Among the records that follow, find the line with "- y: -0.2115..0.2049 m" and the line with "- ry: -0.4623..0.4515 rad". Set down those lines and all lines between them exactly, without adding anything.

(Saved data entries)
#####

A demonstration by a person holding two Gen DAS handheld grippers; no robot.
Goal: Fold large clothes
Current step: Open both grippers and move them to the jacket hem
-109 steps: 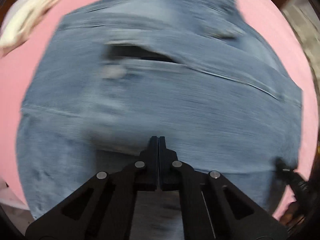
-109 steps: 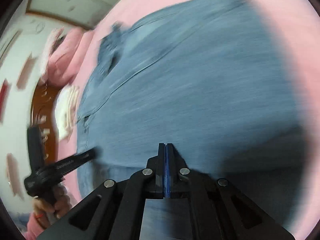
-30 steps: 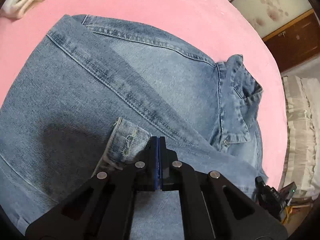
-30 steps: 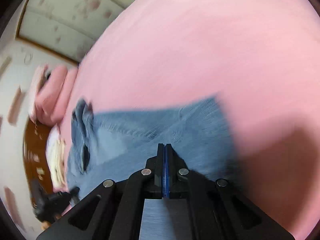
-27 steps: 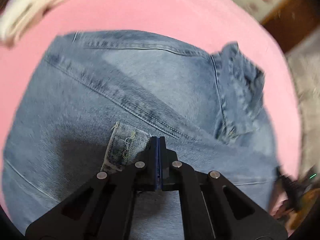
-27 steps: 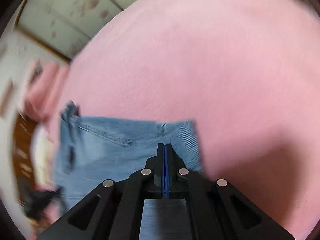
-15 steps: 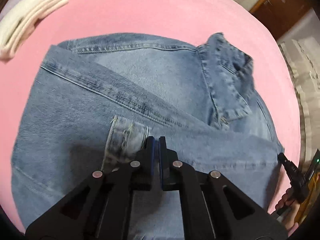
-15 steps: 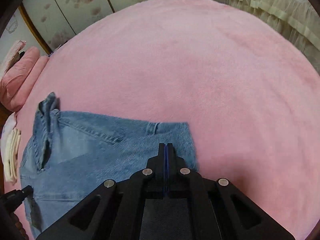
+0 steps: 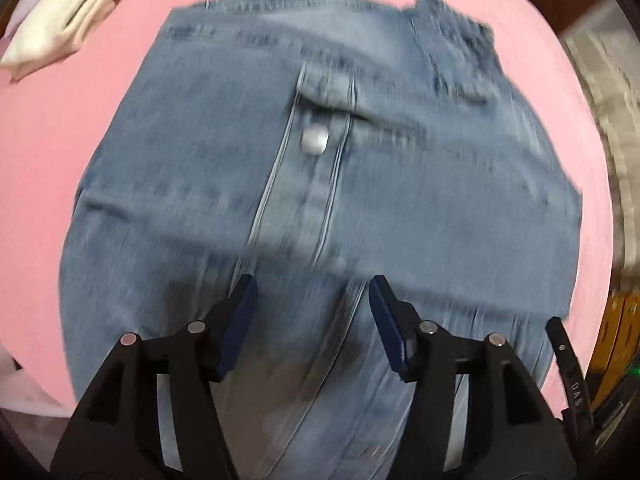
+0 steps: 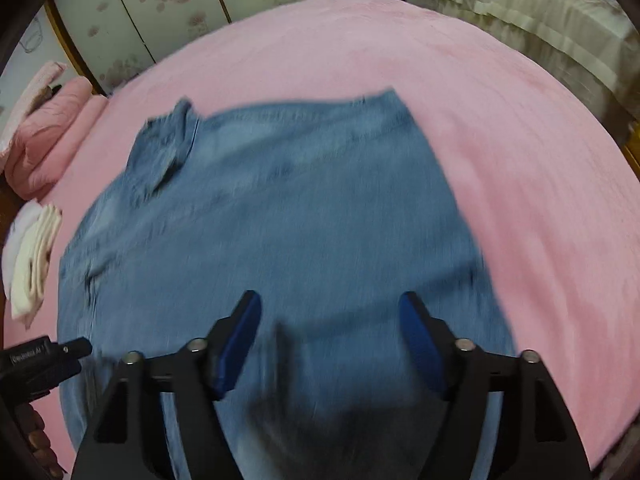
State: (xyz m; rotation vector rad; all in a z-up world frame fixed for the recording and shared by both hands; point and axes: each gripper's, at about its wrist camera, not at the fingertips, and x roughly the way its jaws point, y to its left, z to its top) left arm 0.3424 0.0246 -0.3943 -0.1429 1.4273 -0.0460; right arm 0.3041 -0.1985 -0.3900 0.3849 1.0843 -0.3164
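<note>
A blue denim jacket [image 9: 320, 184] lies partly folded on the pink bed cover [image 9: 100, 92]. A folded-over cuff with a metal button [image 9: 315, 140] lies on top of it, and its collar [image 9: 452, 40] points to the far right. My left gripper [image 9: 311, 292] is open and empty just above the denim. In the right wrist view the jacket [image 10: 280, 220] spreads across the bed, collar [image 10: 164, 152] at the far left. My right gripper [image 10: 330, 308] is open and empty above its near edge. The left gripper's tip [image 10: 44, 354] shows at the lower left.
A folded cream cloth [image 9: 76, 12] lies at the far left of the bed; it also shows in the right wrist view [image 10: 32, 256]. Pink pillows [image 10: 48, 136] sit by the floral wardrobe doors [image 10: 160, 12]. A beige ruffled bedspread [image 10: 540, 12] lies at the right.
Both grippers have opened and let go of the denim. The folded part now lies flat on the jacket. Both grippers have pulled back over it.
</note>
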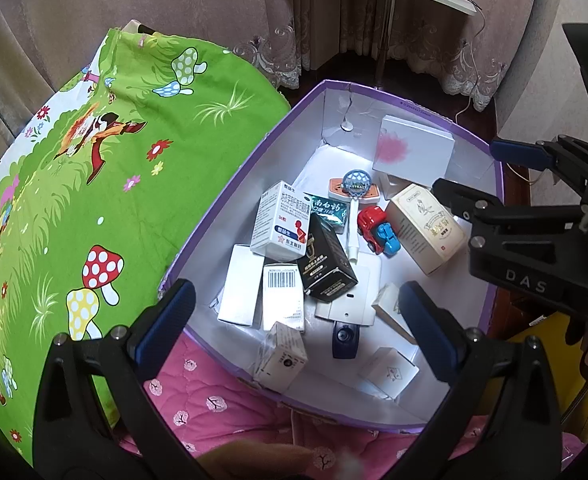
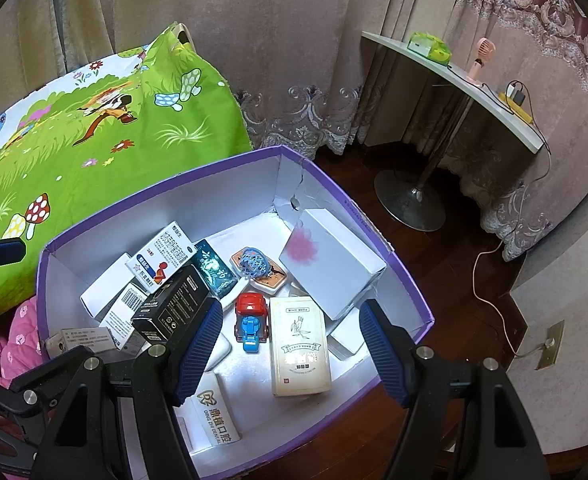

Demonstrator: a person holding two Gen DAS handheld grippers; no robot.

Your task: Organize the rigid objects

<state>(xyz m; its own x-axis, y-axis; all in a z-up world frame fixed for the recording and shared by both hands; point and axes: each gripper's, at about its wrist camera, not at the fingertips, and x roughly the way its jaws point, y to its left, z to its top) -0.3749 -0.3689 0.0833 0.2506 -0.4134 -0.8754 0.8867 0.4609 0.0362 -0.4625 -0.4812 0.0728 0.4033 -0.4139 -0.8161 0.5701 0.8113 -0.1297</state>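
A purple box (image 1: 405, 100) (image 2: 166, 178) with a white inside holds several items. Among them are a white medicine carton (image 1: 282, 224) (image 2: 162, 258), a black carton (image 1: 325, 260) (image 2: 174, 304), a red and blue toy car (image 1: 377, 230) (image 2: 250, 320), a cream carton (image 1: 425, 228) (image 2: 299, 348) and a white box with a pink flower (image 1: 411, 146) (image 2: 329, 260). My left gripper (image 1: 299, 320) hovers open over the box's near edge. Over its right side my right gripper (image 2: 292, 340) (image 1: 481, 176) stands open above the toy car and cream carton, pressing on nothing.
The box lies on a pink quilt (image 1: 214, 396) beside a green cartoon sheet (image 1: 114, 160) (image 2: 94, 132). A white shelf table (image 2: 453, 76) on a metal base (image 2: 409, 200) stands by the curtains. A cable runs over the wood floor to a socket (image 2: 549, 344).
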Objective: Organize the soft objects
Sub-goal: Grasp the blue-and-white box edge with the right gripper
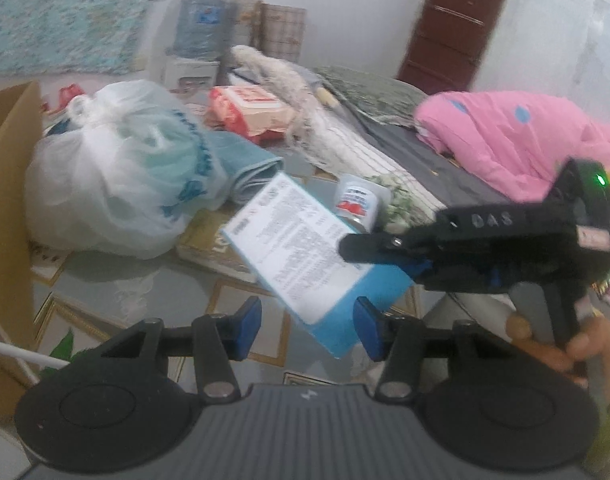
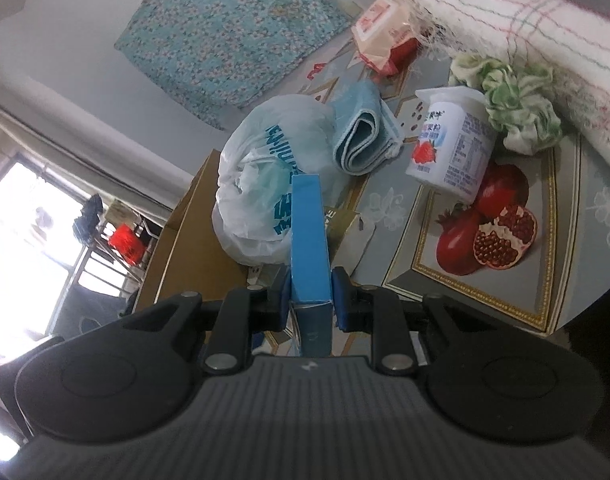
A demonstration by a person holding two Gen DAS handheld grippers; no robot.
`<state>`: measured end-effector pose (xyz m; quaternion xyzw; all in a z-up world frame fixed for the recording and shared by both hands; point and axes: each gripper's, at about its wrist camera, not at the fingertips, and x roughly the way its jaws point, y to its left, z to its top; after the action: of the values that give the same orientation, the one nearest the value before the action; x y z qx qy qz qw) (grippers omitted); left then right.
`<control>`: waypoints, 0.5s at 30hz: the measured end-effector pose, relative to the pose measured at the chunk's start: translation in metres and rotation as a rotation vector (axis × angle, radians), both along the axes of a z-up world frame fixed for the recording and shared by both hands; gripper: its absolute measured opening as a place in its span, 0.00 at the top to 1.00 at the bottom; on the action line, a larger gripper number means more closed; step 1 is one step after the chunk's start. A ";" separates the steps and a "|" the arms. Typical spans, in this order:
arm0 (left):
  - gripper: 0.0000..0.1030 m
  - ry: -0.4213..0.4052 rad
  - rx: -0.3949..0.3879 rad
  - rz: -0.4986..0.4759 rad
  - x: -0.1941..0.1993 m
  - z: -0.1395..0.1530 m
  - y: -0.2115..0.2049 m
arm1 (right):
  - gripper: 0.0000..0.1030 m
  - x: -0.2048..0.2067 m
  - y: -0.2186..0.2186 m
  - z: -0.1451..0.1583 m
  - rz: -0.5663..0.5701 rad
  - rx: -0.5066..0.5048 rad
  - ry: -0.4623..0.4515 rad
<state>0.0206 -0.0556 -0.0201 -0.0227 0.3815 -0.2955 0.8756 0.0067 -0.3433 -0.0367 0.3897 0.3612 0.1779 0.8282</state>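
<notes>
My right gripper (image 2: pixel 311 294) is shut on a flat blue box (image 2: pixel 309 232), held edge-on and sticking forward. In the left wrist view the same blue box (image 1: pixel 305 248) shows its printed white face, with the right gripper (image 1: pixel 353 248) clamped on its right edge. My left gripper (image 1: pixel 309 322) is open, and the box's lower corner hangs between its blue pads (image 1: pixel 251 320) without being pressed. Soft things lie beyond: a folded teal towel (image 1: pixel 245 168) (image 2: pixel 361 136), a tied white plastic bag (image 1: pixel 117 172) (image 2: pixel 265 184), a fringed white blanket (image 1: pixel 325 128) (image 2: pixel 505 20) and a pink blanket (image 1: pixel 517 136).
A yogurt cup (image 2: pixel 449 148) lies on the pomegranate-print tablecloth (image 2: pixel 545 280) beside a green-white scrunchie (image 2: pixel 517 112). A red-and-white packet (image 1: pixel 245 108) sits further back. A cardboard box (image 1: pixel 9 200) stands at the left. A hand (image 1: pixel 585 344) holds the right gripper's handle.
</notes>
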 end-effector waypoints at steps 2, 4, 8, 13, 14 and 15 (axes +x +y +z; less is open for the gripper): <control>0.50 0.014 -0.021 0.028 0.000 0.002 0.004 | 0.79 -0.001 0.000 0.001 0.007 -0.023 -0.009; 0.50 0.019 -0.038 0.047 -0.001 0.004 0.007 | 0.79 -0.001 0.000 0.001 0.013 -0.035 -0.014; 0.49 0.030 -0.053 0.075 -0.001 0.008 0.009 | 0.79 -0.001 -0.003 -0.002 0.023 -0.034 -0.016; 0.47 0.064 -0.060 0.116 0.005 0.010 0.012 | 0.79 0.000 -0.004 -0.003 0.038 -0.040 -0.029; 0.46 0.066 -0.065 0.123 0.006 0.010 0.013 | 0.79 -0.001 -0.003 -0.001 0.044 -0.054 -0.037; 0.44 0.069 -0.075 0.131 0.007 0.012 0.015 | 0.79 -0.001 -0.001 0.001 0.054 -0.078 -0.050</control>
<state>0.0271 -0.0410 -0.0084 -0.0906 0.3979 -0.2509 0.8778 0.0058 -0.3442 -0.0353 0.3427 0.3576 0.1956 0.8464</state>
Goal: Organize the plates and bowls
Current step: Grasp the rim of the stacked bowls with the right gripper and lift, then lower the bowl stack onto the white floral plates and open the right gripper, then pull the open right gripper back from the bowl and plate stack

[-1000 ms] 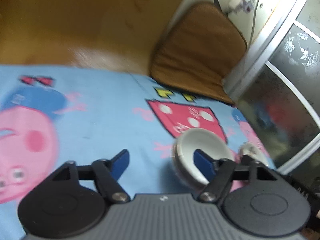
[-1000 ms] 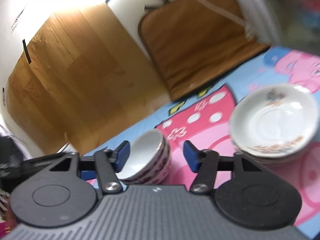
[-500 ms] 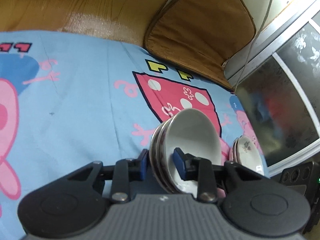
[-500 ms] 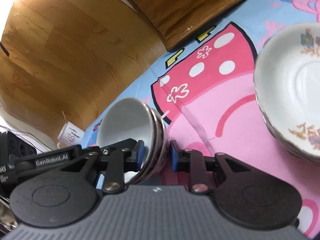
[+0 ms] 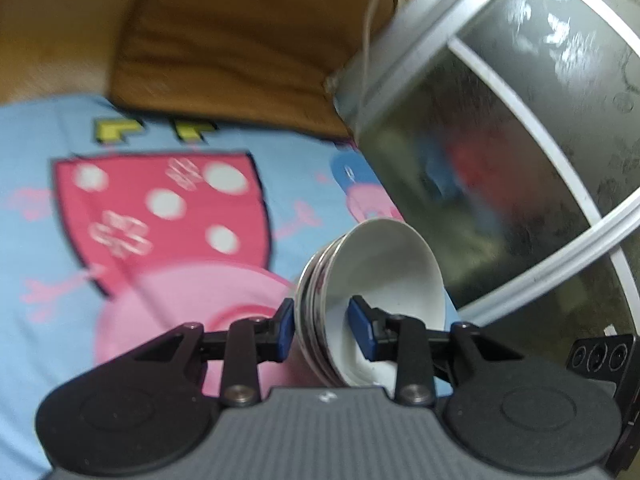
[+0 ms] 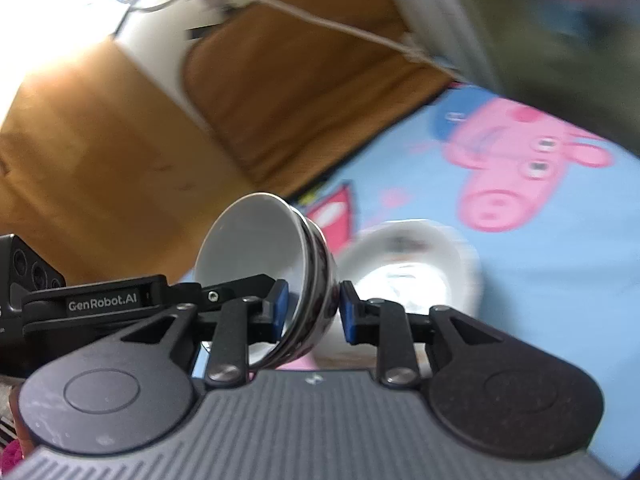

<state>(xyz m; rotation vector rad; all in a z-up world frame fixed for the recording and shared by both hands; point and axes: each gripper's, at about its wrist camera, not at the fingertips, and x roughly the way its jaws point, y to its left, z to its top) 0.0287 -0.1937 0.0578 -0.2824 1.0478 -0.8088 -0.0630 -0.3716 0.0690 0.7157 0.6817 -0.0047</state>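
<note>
Here both tongs are clenched on the same stack of bowls (image 5: 380,276), each pinching one side of the rim. In the left wrist view the left tongs (image 5: 326,326) have one blue pad inside the top bowl and the other against the outer wall of the stack, which tilts with its white inside facing right. In the right wrist view the right tongs (image 6: 312,312) grip the opposite side the same way, one pad inside, one outside, and the bowls lean with their mouth to the left. The body of the other gripper, marked with lettering, shows at the left edge of that view.

The stack is held above a light blue cartoon-printed cloth (image 5: 48,152) with pink pig figures and a red spotted shape. Just beyond the bowls on the right, a stack of white plates (image 6: 416,264) with faint floral marks sits on the cloth, blurred. A brown cushion (image 6: 304,92) lies past the cloth on the wooden floor (image 6: 88,140), with a white cord (image 6: 332,26) crossing over it. A frosted glass door (image 5: 520,128) in a silver frame stands close on the right of the left view.
</note>
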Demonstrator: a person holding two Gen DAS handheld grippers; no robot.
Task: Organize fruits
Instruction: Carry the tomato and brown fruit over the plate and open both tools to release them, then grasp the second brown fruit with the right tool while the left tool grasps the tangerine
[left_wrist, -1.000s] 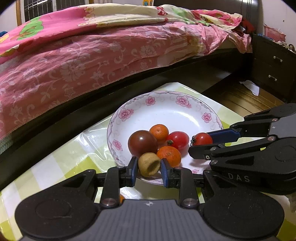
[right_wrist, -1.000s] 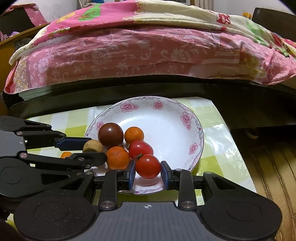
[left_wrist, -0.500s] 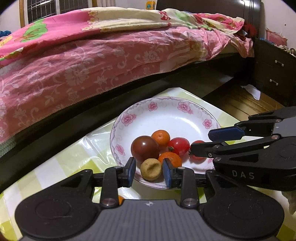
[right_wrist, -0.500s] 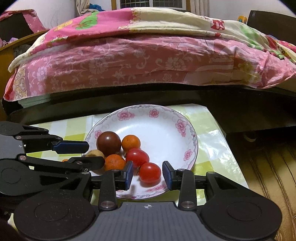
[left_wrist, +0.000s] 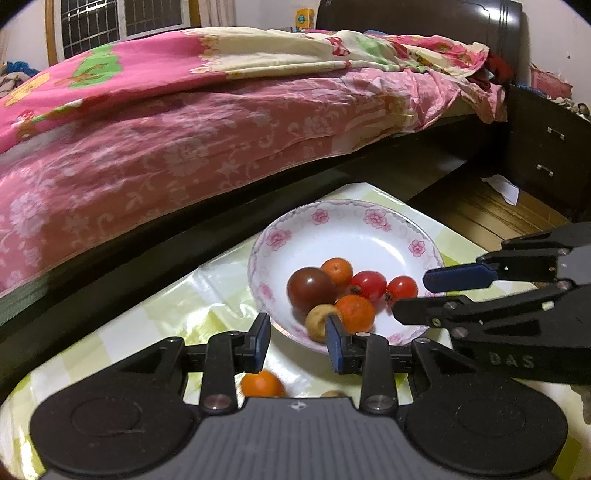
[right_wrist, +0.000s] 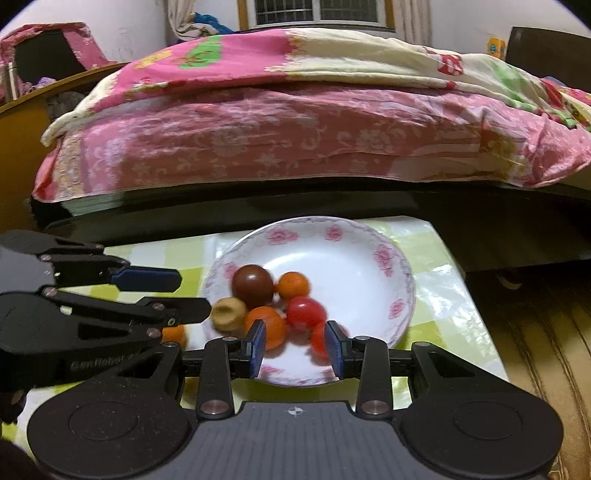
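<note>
Blue-padded left claw (left_wrist: 297, 338) & right claw (right_wrist: 295, 345) both spread, empty, jaws just opened over plate (left_wrist: 369, 236); drop-off done, next: grab orange (left_wrist: 261, 384) off worktop (left_wrist: 122, 339).

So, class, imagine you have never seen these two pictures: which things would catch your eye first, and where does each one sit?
First the flowered white plate on the green checked tablecloth, with its cluster of fruit: a dark tomato, red tomatoes and oranges. Behind it the bright pink bedspread fills the upper half. Nearest the camera, the left gripper and the right gripper stand open at the plate's near rim.
</note>
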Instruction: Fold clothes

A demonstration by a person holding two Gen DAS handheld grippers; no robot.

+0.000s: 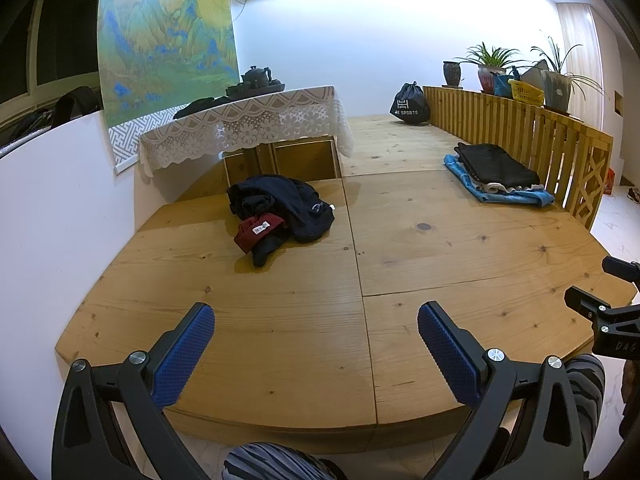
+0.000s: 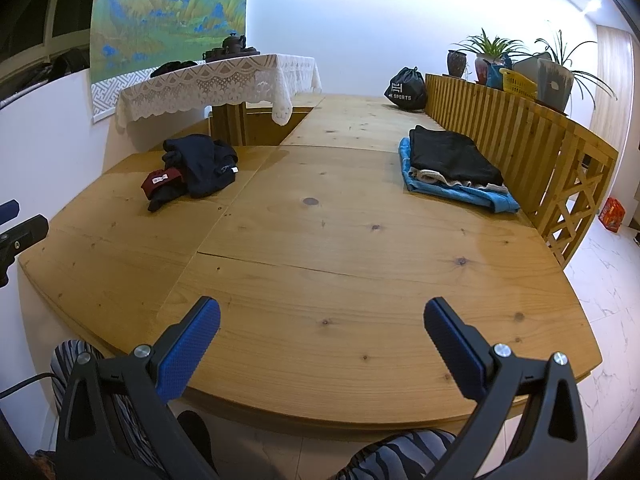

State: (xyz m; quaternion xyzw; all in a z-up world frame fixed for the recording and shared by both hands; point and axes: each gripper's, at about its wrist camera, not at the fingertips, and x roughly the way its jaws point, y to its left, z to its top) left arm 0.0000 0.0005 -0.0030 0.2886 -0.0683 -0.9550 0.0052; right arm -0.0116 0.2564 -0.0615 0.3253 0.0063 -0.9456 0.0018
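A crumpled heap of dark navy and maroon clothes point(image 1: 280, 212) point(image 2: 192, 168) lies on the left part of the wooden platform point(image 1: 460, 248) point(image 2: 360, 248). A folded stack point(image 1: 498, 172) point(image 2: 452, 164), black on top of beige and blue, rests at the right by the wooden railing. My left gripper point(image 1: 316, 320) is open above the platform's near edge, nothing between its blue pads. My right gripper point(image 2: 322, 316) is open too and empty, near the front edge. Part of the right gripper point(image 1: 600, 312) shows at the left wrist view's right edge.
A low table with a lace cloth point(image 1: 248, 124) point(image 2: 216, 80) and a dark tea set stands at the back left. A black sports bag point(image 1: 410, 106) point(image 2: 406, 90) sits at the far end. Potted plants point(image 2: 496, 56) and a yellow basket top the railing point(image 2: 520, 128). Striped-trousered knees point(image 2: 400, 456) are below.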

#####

Output for this exercise:
  - y: -0.2115..0.2049 m
arm1 (right):
  - gripper: 0.0000..0.1030 m
  - x: -0.2048..0.2067 m
  - y: -0.2186..0.2186 m
  - z: -0.1451..0.1583 m
  - rz: -0.5663..0.5701 rad
  - rx: -0.5066..0.5048 rad
  - ry: -0.4623..0.4515 rad

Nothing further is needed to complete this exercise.